## Supplied information

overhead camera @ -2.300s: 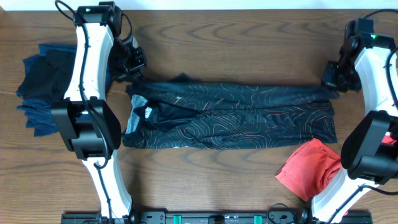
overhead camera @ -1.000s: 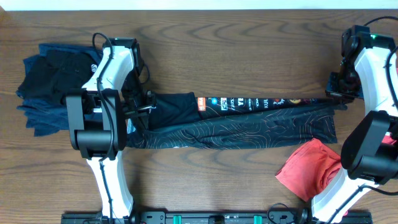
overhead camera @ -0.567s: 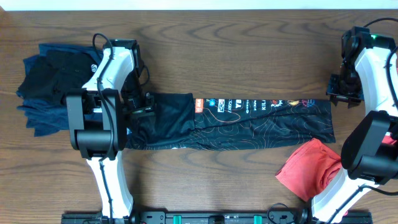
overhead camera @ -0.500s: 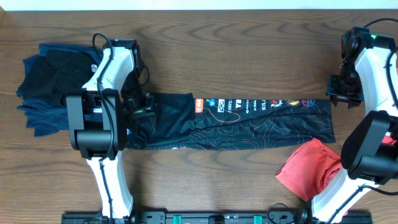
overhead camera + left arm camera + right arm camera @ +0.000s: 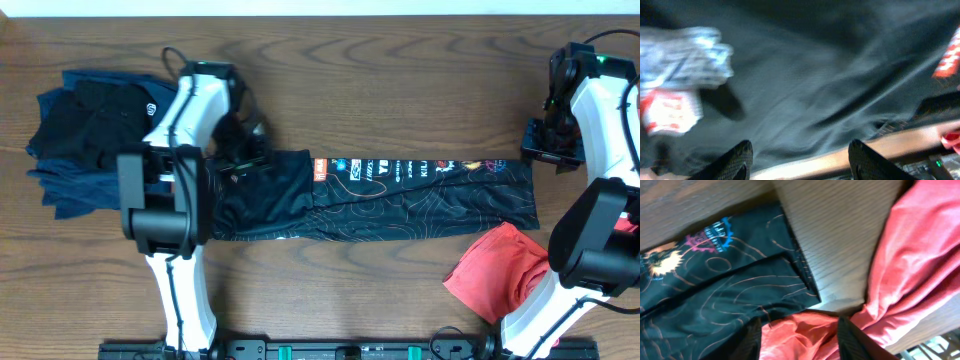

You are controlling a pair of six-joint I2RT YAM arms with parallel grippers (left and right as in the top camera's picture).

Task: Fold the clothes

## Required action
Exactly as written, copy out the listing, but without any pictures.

## Problem solution
overhead camera @ -2.300s: 
overhead camera @ -1.000s: 
overhead camera @ -0.567s: 
overhead camera @ -0.500s: 
overhead camera + left arm camera + right arm camera @ +0.000s: 

You are controlling a pair of six-joint I2RT YAM arms with parallel grippers (left and right as in the top camera's picture).

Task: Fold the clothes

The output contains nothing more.